General procedure for the 8-week protocol. The training phase lasted for 4 weeks, the immobilization for 2 weeks, and the rehabilitation postimmobilization for 2 weeks. The HEAT group was in an environmental chamber set at 50ºC for the passive heat exposures (ie, immobilization) and 35ºC for the active heat exposures (ie, rehabilitation). The SHAM group was in an altitude chamber set to a simulated altitude of 200 m. MRI, magnetic resonance imaging; POST-IMMO, postimmobilization; PRE-IMMO, preimmobilization; Res., resistance; RTS, return to sports.
Standardization
First, participants underwent 4 weeks of a standardized training program to ensure a common training base before starting the immobilization procedure. Each week included 5 sessions (3 resistance training sessions and 2 endurance training sessions) (Figure 1). Moreover, all participants received 4 nutritional interventions, including face-to-face consultations with a nutritionist and educational videos to standardize their daily energy and protein intake throughout training, immobilization, and rehabilitation phases. Participants maintained a minimum of 3 daily doses of 20 g each of animal protein throughout this study. In addition, participants were fasted for the muscle biopsies and were provided with standardized meals and snacks for 48 hours preceding each biopsy.
Immobilization
The left ankle of each participant was immobilized at an angle of 90° for 14 consecutive days using a therapeutic boot (Airselect Elite, Aircast, DJO). The participants were given crutches and instructed not to engage in weightbearing activity. Before starting the immobilization protocol, participants were educated on using the medical arm crutches and therapeutic boots. Regular check-in during the immobilization period ensured proper boot use and adherence to the nonweightbearing requirement.
Rehabilitation
After the immobilization period, participants followed a structured rehabilitation program for 2 weeks before RTS, including 3 sessions of general conditioning and 2 sessions of neuromuscular training per week (Figure 1).
Intervention
After the 4-week training period, participants were separated into 2 groups, 1 exposed to heat (HEAT) and the other to sham treatment (SHAM) during the immobilization and rehabilitation periods. Participants were not informed of the hypothesis until the end of the study and both groups received interventions.

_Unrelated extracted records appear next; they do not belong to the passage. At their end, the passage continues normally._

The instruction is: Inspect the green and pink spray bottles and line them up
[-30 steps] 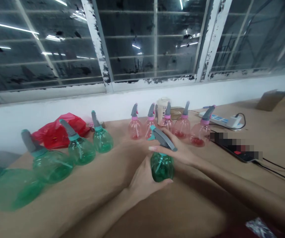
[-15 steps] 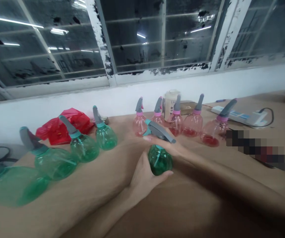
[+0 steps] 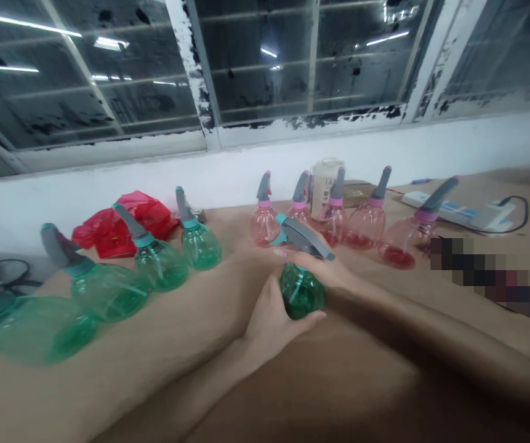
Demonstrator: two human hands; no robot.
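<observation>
A green spray bottle (image 3: 302, 292) with a grey and teal trigger head is between my two hands in the middle of the view. My left hand (image 3: 276, 314) wraps round its body from the left and below, thumb and fingers on either side. Around the neck, just under the spray head, my right hand (image 3: 322, 261) is closed; some of its fingers are hidden behind the bottle. Behind the hands stand several pink spray bottles (image 3: 367, 223) with grey heads, red liquid low inside. To the left is a row of several more green spray bottles (image 3: 160, 264).
A crumpled red plastic bag (image 3: 124, 224) lies behind the green row. By the wall are a whitish container (image 3: 325, 184) and a brown box (image 3: 357, 194). At the right rests a white power strip (image 3: 458, 212) with a cable, near a pixelated patch.
The whole view has shifted slightly, so things appear a little higher and further right. Both hands keep their hold on the green spray bottle, with almost no change in grip.
</observation>
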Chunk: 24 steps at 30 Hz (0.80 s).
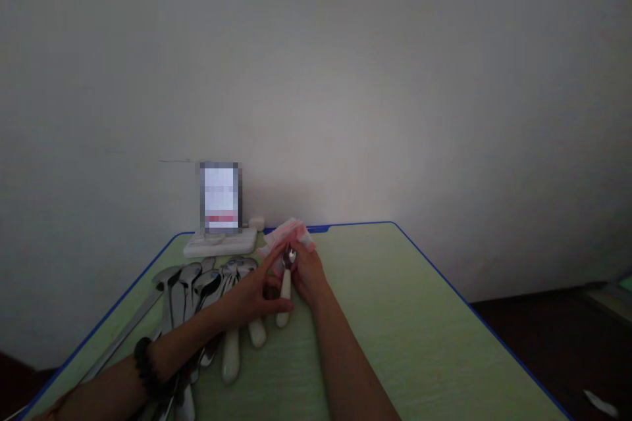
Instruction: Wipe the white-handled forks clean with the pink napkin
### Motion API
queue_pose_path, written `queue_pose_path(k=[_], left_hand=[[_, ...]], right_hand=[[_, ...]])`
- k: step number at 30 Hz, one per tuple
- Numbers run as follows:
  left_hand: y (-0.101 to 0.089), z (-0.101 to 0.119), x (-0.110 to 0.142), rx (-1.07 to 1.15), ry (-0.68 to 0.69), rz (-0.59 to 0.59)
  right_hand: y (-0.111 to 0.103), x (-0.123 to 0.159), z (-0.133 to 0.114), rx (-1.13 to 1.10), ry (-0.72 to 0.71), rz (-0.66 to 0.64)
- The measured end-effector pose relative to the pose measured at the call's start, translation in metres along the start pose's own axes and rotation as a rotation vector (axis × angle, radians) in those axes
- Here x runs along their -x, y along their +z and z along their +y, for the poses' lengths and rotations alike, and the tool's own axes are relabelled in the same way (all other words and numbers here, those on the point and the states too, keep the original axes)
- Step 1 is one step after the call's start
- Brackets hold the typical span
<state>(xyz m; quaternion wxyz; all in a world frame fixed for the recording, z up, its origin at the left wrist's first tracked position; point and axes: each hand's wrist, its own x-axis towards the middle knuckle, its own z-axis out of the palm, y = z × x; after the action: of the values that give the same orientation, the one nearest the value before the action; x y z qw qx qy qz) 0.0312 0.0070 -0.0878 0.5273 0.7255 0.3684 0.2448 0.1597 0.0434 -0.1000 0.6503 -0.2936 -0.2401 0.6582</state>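
A small metal fork with a cream handle is held between my two hands above the table, its prongs pointing away from me. My left hand grips it from the left, with the thumb across the handle and a finger near the head. At the fork's head, my right hand is closed on a crumpled pink and white cloth or tissue. The right fingertips are partly hidden behind the fork and cloth. Beneath and beside my left forearm lie several spoons and other cutlery, some with cream handles.
A lit screen stands on a white base at the table's back left, with a small white block beside it. The green table has a blue edge and stands against a plain wall.
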Motion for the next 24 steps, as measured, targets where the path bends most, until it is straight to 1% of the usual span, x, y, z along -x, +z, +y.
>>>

During the immobilization period, participants received 11 passive interventions of 60 minutes. The HEAT group sat in a heat chamber at 48°C to 50°C and 50% relative humidity (0 m altitude). 33 The SHAM group sat in an altitude chamber, but it was set at 200 m only to create a placebo effect while avoiding any effect of altitude (24°C and 40% relative humidity).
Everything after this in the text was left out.